Shell to Sea spokesperson Terence Conway said: "Everybody accepts that Bertie Ahern accepted corrupt payments for planning decisions worth millions, why do you think he wouldn't accept money from the oil industry, when it’s for gas and oil fields worth billions.


President Michael D Higgins spoke about the Corrib planning processes in 2009: "Agencies of the State got involved on the side of the developer, rather than on the side of the community. Given that alternative models were available in other countries, it was scandalous that we proceeded as we did. It reveals the mindset of certain people. I am reminded of the woman who was sent to jail in New York, who said that taxes are for small people. In this case, it seems that planning is not for big people... I refer again to the notion that some projects are too big for public accountability and transparency in planning. I am not making accusations that I cannot support." [2] 





[1] Shell Corrib Gas Project, Bertie Ahern and Corruption -

[2] Michael D Higgins speaking on the Planning and Development Bill 2009  -



The Shell to Sea Campaign has three main aims:
1) That any exploitation of the Corrib gas field be done in a safe way that will not expose the local community in Erris to unnecessary health, safety and environmental risks.

2) To renegotiate the terms of the Great Oil and Gas Giveaway, which sees Ireland’s 10 billion barrels of oil equivalent* off the West Coast go directly to the oil companies, with the Irish State retaining a 0% share, no energy security of supply and only 25% tax on profits against which all costs can be deducted.

3) To seek justice for the human rights abuses suffered by Shell to Sea campaigners due to their opposition to Shell’s proposed inland refinery.

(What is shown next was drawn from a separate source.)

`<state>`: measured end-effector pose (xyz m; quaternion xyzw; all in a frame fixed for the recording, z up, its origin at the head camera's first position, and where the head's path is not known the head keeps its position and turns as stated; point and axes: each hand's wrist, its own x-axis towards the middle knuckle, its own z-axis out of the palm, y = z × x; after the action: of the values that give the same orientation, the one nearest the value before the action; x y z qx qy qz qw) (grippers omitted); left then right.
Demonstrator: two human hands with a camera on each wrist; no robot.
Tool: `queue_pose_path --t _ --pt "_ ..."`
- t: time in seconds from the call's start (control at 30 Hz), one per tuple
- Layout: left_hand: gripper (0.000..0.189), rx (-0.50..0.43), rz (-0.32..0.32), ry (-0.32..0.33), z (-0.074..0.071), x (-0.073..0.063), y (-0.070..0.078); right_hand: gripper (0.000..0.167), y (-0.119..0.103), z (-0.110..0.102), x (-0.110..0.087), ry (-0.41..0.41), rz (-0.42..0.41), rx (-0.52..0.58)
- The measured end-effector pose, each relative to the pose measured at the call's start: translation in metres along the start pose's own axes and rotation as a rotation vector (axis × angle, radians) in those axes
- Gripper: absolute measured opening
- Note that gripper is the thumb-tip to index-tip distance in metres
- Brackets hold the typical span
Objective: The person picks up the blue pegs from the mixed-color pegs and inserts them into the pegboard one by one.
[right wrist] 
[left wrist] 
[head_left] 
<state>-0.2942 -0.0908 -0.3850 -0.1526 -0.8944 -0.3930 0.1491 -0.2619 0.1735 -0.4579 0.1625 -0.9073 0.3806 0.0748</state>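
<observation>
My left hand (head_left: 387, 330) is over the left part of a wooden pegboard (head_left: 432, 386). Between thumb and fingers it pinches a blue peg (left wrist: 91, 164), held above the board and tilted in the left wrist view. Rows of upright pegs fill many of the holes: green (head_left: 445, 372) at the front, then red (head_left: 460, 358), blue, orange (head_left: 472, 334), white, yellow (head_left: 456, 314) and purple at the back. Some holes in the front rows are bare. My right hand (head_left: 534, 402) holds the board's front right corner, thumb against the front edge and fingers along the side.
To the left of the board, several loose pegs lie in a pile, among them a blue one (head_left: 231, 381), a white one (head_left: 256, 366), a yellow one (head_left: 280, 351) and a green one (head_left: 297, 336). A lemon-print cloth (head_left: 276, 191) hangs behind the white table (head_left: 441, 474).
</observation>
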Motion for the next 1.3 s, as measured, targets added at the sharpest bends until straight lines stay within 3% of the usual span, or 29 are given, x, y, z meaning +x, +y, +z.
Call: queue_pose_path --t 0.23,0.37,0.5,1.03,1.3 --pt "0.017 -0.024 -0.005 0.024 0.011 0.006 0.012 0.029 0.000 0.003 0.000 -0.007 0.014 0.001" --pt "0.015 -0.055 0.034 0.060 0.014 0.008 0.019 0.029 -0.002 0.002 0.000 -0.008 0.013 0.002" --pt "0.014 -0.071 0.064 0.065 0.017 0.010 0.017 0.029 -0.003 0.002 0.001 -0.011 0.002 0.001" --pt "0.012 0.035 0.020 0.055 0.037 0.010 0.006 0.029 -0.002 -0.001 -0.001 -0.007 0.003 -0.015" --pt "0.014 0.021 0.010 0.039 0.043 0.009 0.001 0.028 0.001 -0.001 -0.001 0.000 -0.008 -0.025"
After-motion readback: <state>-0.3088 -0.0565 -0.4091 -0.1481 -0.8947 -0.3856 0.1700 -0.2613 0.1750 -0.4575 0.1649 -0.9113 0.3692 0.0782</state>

*This figure is based on the estimate, issued by the Department of Communications, Energy & Natural Resources (DCENR) in 2006, that the amount of recoverable oil and gas in the Rockall and Porcupine basins, off Ireland’s west coast, is 10 BBOE (billion barrels of oil equivalent). Based on the average price of a barrel of oil for 2010 of $79, this works out at $790 billion, or €580 billion. This does not take account of further oil and gas reserves off Ireland’s south & east coasts or inland. The total volume of oil and gas which rightfully belongs to Ireland could be significantly higher. Also, as the global price of oil rises in the coming years, the value of these Irish natural resources will rise further.